* Exercise goal: Of the lines below, write out exactly those from the line with "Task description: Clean" through the line with "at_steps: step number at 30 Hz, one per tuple", both included, and skip the rest.

* Extracted information:
========================

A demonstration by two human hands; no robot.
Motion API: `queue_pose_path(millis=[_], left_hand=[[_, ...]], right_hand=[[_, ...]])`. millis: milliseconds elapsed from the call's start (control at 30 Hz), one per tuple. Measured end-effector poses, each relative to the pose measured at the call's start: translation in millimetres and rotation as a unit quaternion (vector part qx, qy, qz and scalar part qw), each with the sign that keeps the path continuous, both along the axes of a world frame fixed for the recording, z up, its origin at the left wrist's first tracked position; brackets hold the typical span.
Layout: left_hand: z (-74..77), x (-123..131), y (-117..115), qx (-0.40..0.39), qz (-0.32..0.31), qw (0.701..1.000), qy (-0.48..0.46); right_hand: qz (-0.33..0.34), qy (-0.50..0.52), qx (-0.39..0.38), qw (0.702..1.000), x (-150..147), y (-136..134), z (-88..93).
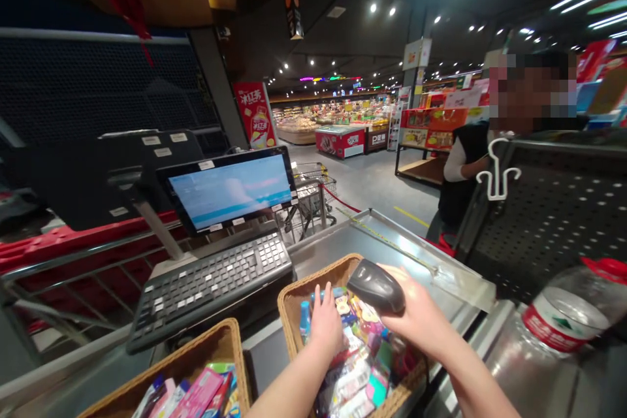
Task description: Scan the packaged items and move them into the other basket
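Note:
My right hand (418, 317) is closed around a black handheld barcode scanner (376, 285), held over a wicker basket (294, 297) full of small colourful packets (362, 366). My left hand (326, 326) reaches into that basket with fingers stretched out, resting on the packets. Whether it grips any packet is hidden.
A second wicker basket (196, 356) of packets sits at the lower left. A black keyboard (215, 281) and a till screen (230, 189) stand behind. A steel counter (392, 241) runs right. A large water bottle (558, 326) stands at right. Another person (465, 170) stands beyond a black perforated panel (553, 215).

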State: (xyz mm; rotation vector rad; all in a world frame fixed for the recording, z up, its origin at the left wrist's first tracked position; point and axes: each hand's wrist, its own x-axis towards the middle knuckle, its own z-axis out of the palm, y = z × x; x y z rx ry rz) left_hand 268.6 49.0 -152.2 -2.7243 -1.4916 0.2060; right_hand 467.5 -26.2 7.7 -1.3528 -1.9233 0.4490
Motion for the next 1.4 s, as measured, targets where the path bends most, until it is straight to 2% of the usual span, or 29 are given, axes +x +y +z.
queue_pose_path(millis=[133,200,267,433,633,900,1100,1267,1400], left_hand=[[-18.8,-4.6,10.1,0.001,0.000,1.000,0.008],[-20.3,-10.1,11.7,0.006,0.022,1.000,0.011],[-15.5,-16.1,11.6,0.013,0.041,0.999,0.014],[16.4,-35.2,9.4,0.021,0.063,0.998,-0.022],[49.6,-72.9,2.5,0.038,0.062,0.992,-0.106],[81.6,-120.2,-10.2,0.190,0.013,0.973,-0.130],[110.7,-153.2,-14.5,0.277,-0.016,0.954,-0.114],[136.2,-176.2,-21.2,0.317,-0.008,0.942,-0.106],[151.1,-195.4,-28.9,0.336,0.000,0.936,-0.107]], right_hand=[[-0.003,0.007,-0.013,1.000,6.8,10.6,-2.7],[-0.001,0.019,-0.017,1.000,8.7,15.3,-3.9],[0.005,0.027,-0.020,0.999,10.0,19.3,-4.7],[0.011,0.026,-0.023,0.999,11.4,27.4,-5.8],[0.020,0.024,-0.016,0.999,11.4,34.3,-7.8],[-0.011,0.011,0.006,1.000,5.7,39.5,-10.1],[-0.008,0.012,0.041,0.999,-11.3,38.8,-1.0],[0.004,0.008,0.069,0.998,-32.8,38.5,10.8],[0.008,0.007,0.090,0.996,-51.8,40.6,23.7]])
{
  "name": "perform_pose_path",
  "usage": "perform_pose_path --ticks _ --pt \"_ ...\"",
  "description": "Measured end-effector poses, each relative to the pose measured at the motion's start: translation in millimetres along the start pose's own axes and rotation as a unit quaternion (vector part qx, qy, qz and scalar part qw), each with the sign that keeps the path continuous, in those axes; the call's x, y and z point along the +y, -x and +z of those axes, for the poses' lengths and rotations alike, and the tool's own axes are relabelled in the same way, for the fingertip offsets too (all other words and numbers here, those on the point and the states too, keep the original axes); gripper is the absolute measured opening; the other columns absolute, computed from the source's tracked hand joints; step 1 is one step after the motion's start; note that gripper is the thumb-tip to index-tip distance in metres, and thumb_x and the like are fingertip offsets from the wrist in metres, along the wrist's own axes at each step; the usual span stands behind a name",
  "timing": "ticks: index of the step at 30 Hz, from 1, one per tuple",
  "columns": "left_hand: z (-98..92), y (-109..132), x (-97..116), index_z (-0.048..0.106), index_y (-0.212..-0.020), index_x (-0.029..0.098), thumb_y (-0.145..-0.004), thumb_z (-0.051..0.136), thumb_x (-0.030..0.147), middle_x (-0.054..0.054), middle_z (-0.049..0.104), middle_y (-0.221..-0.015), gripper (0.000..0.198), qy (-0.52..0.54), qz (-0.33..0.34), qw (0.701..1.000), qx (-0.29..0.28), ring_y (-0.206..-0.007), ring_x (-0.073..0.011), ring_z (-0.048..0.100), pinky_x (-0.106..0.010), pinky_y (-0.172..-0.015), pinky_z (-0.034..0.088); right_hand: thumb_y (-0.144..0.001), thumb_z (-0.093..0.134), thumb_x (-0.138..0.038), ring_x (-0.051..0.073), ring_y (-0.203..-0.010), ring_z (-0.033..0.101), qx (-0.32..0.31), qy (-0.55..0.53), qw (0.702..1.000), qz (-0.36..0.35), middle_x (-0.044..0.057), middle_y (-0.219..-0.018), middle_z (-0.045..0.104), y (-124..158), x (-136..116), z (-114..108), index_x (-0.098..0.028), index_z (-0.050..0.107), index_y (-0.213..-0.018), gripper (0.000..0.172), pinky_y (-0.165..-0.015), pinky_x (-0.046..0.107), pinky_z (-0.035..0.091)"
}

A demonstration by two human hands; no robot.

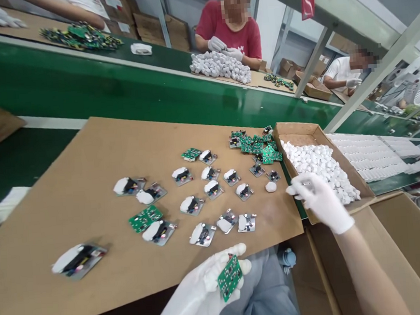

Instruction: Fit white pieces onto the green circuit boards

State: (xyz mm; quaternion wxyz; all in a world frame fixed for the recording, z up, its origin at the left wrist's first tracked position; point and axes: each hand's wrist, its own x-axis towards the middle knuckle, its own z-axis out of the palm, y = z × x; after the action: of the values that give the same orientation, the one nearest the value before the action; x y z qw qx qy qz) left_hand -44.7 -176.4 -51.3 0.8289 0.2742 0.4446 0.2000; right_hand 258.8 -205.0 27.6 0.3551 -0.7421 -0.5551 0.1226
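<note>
My left hand (pixel 214 276), in a white glove, is closed around a green circuit board (pixel 230 278) at the front edge of the brown work board. The board's green face is turned up, with small parts on it. My right hand (pixel 318 202), also gloved in white, is over the near left side of a cardboard box of white lumps (pixel 314 161). Its fingers are drawn together; whether something sits between them is hard to make out. A single white lump (pixel 271 186) lies just left of those fingers. Several circuit boards with white pieces attached (pixel 201 234) lie spread across the brown board.
A pile of green circuit boards (pixel 262 146) lies beside the box (pixel 364 198). Behind runs a green conveyor edge (pixel 136 105). Across it, a person in a red shirt (pixel 229 34) handles a heap of white pieces (pixel 221 67). A slanting metal post (pixel 376 57) rises at right.
</note>
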Motion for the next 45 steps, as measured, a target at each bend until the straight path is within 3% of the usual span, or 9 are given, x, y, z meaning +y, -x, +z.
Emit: perform_pose_path --ticks 3,10,14,19,24,30,35,38,45 --pt "7.5 4.2 9.0 0.079 -0.103 0.025 -0.056 0.091 0.043 -0.009 0.073 -0.118 0.052 -0.06 0.03 0.998 0.0 -0.117 -0.0378 0.062 -0.04 -0.105 0.05 -0.092 0.051 -0.028 0.023 -0.087 0.069 0.025 0.044 0.998 -0.036 0.009 -0.089 0.072 0.7 4.5 32.9 -0.018 0.062 -0.091 0.014 -0.082 0.04 0.056" --pt "14.3 4.0 9.5 0.077 -0.105 0.022 -0.06 0.089 0.043 -0.012 0.074 -0.113 0.051 -0.032 0.021 0.999 0.02 -0.104 -0.0357 0.068 -0.039 -0.085 0.06 -0.096 0.046 -0.017 0.024 -0.117 0.061 0.058 0.132 0.982 -0.124 0.011 -0.12 0.068 26.0 -2.2 40.7 -0.021 0.064 -0.115 0.026 -0.1 0.041 0.05" --pt "17.4 0.4 11.5 0.077 -0.1 0.019 -0.054 0.092 0.041 -0.013 0.076 -0.103 0.052 0.059 -0.035 0.998 0.005 -0.087 -0.0316 0.072 -0.039 -0.076 0.061 -0.095 0.038 -0.008 0.028 -0.11 0.066 0.0 0.319 0.921 -0.225 0.014 -0.121 0.069 67.1 2.9 68.2 -0.014 0.062 -0.127 0.04 -0.088 0.043 0.057" --pt "34.0 4.5 25.0 0.075 -0.096 0.016 -0.062 0.087 0.038 -0.01 0.075 -0.084 0.042 0.076 -0.055 0.995 -0.023 -0.059 -0.0181 0.065 -0.028 -0.058 0.055 -0.098 0.044 -0.029 0.035 -0.119 0.06 -0.044 0.35 0.916 -0.193 0.018 -0.133 0.062 85.9 7.0 83.0 -0.005 0.055 -0.134 0.045 -0.092 0.049 0.055" --pt "45.2 6.9 23.1 0.076 -0.091 0.017 -0.067 0.085 0.042 -0.009 0.072 -0.088 0.035 0.118 -0.016 0.992 -0.05 -0.071 -0.0154 0.062 -0.025 -0.068 0.053 -0.099 0.042 -0.032 0.036 -0.134 0.047 -0.081 0.321 0.924 -0.19 0.017 -0.145 0.052 67.0 -1.7 93.4 -0.007 0.046 -0.143 0.051 -0.105 0.052 0.047" --pt "43.6 4.1 17.8 0.077 -0.106 0.019 -0.063 0.088 0.044 -0.01 0.072 -0.1 0.051 -0.004 0.024 1.0 -0.004 -0.086 -0.0207 0.063 -0.03 -0.082 0.051 -0.099 0.04 -0.033 0.032 -0.134 0.048 -0.052 0.293 0.945 -0.133 0.012 -0.149 0.049 104.7 11.6 83.5 -0.019 0.022 -0.156 0.061 -0.103 0.051 0.048" --pt "44.2 6.8 22.6 0.079 -0.102 0.023 -0.069 0.083 0.042 -0.008 0.071 -0.118 0.038 -0.032 0.046 0.997 -0.053 -0.118 -0.0315 0.058 -0.037 -0.101 0.047 -0.099 0.041 -0.033 0.036 -0.138 0.043 -0.068 0.304 0.938 -0.152 0.015 -0.148 0.049 83.5 1.1 94.3 -0.012 0.034 -0.151 0.057 -0.107 0.053 0.043" --pt "43.1 10.9 22.3 0.078 -0.107 0.024 -0.075 0.079 0.044 -0.009 0.069 -0.125 0.037 0.023 0.026 0.994 -0.106 -0.122 -0.0326 0.057 -0.038 -0.102 0.049 -0.099 0.041 -0.031 0.036 -0.139 0.042 -0.088 0.3 0.936 -0.163 0.013 -0.148 0.049 72.8 -1.4 94.0 -0.012 0.04 -0.148 0.053 -0.109 0.053 0.041" --pt "42.8 10.0 12.3 0.076 -0.11 0.019 -0.075 0.08 0.035 -0.014 0.072 -0.115 0.039 0.151 -0.081 0.973 -0.156 -0.114 -0.0327 0.064 -0.038 -0.097 0.053 -0.098 0.044 -0.033 0.036 -0.137 0.042 -0.103 0.314 0.929 -0.164 0.013 -0.146 0.052 96.9 10.8 70.4 -0.012 0.039 -0.149 0.055 -0.105 0.051 0.044"
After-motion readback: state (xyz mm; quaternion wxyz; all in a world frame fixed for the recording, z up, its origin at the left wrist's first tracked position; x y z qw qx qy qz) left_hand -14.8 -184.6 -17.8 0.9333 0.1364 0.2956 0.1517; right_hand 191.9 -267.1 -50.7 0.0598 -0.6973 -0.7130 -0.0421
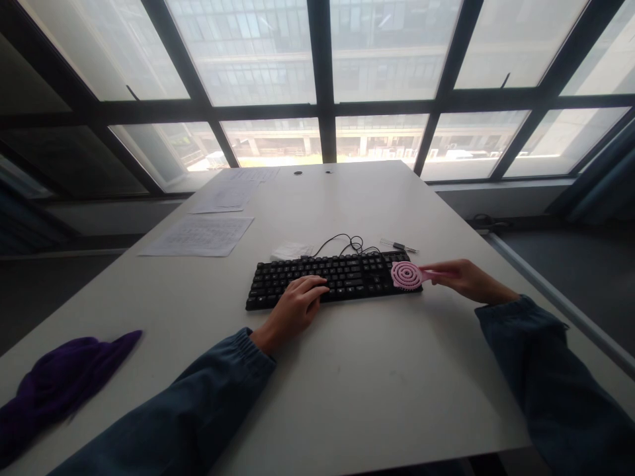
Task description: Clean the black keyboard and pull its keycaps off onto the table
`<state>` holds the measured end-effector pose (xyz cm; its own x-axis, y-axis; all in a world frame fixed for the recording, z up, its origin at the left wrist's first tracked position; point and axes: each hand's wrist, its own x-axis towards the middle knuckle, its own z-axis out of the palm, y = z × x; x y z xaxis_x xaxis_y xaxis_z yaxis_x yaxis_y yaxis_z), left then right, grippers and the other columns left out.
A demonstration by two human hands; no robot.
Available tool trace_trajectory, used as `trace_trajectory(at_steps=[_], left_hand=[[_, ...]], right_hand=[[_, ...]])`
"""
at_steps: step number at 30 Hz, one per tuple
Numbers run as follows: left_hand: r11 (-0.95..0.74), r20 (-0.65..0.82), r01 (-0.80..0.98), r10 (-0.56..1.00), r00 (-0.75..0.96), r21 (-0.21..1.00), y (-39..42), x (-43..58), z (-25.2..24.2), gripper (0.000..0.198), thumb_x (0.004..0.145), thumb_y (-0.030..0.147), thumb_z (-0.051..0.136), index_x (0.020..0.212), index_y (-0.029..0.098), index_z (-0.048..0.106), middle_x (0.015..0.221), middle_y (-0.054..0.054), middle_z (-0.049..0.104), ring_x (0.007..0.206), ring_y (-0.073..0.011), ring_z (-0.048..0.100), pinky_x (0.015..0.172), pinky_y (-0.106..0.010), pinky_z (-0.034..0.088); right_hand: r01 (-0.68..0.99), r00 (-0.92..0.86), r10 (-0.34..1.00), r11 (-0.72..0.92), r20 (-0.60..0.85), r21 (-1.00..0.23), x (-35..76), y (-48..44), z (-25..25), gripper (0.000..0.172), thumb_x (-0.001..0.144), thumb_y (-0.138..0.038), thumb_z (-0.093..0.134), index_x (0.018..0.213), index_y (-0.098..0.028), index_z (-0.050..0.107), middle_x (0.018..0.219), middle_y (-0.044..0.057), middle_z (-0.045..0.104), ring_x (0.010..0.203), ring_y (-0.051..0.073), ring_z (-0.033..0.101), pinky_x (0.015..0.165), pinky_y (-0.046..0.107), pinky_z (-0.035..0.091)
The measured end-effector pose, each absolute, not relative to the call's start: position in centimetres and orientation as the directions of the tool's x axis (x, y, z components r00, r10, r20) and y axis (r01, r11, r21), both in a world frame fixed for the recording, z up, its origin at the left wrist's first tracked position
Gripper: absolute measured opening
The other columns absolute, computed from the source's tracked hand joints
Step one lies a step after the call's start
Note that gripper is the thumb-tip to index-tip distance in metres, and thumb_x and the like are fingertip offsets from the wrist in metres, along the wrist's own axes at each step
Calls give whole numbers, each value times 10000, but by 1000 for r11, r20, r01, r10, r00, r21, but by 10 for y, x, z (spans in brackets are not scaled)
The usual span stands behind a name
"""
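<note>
The pink brush has a round head of concentric rings, bristles showing below, located at the right end of the black keyboard. Right hand: pinches the brush's handle. Left hand: fingers extended, loosely bent, on the keyboard.

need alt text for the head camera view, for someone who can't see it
A person's right hand holds a pink brush over the right end of a black keyboard, while the left hand rests on it. The white table also bears papers and a purple cloth at left, with large windows beyond.
</note>
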<state>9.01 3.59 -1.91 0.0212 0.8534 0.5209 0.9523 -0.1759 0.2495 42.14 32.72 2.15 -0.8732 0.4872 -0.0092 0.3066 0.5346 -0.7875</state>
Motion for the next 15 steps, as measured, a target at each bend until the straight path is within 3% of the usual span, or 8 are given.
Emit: trace_trajectory(at_steps=[15], left_hand=[[-172, 517, 960, 856, 33, 223, 35, 90, -19, 275, 940, 102, 528, 1130, 200, 701, 1267, -86, 679, 1226, -257, 597, 1051, -470, 494]], right_hand=[[359, -834, 551, 519, -17, -775, 441, 347, 22, 628, 798, -627, 714, 1220, -163, 741, 912, 99, 788, 814, 242, 720, 843, 396, 589]])
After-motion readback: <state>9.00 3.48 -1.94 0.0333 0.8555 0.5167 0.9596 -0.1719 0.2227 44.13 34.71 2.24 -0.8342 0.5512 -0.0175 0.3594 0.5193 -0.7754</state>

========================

* Solution to this exercise:
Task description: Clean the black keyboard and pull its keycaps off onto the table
`<state>` holds the measured end-effector pose (xyz cm; its own x-axis, y-axis; all in a world frame fixed for the recording, z up, its origin at the left wrist's first tracked position; point and axes: each hand's wrist, its own x-axis towards the middle knuckle, its own z-axis out of the palm, y = z × x; x y z xaxis_x xaxis_y xaxis_z yaxis_x yaxis_y yaxis_z), left then right, grippers and the other columns left out.
A demonstration by two human hands; no robot.
Available tool trace_trajectory, used as `trace_trajectory(at_steps=[_], left_hand=[[_, ...]], right_hand=[[_, ...]])`
"""
at_steps: step number at 30 Hz, one per tuple

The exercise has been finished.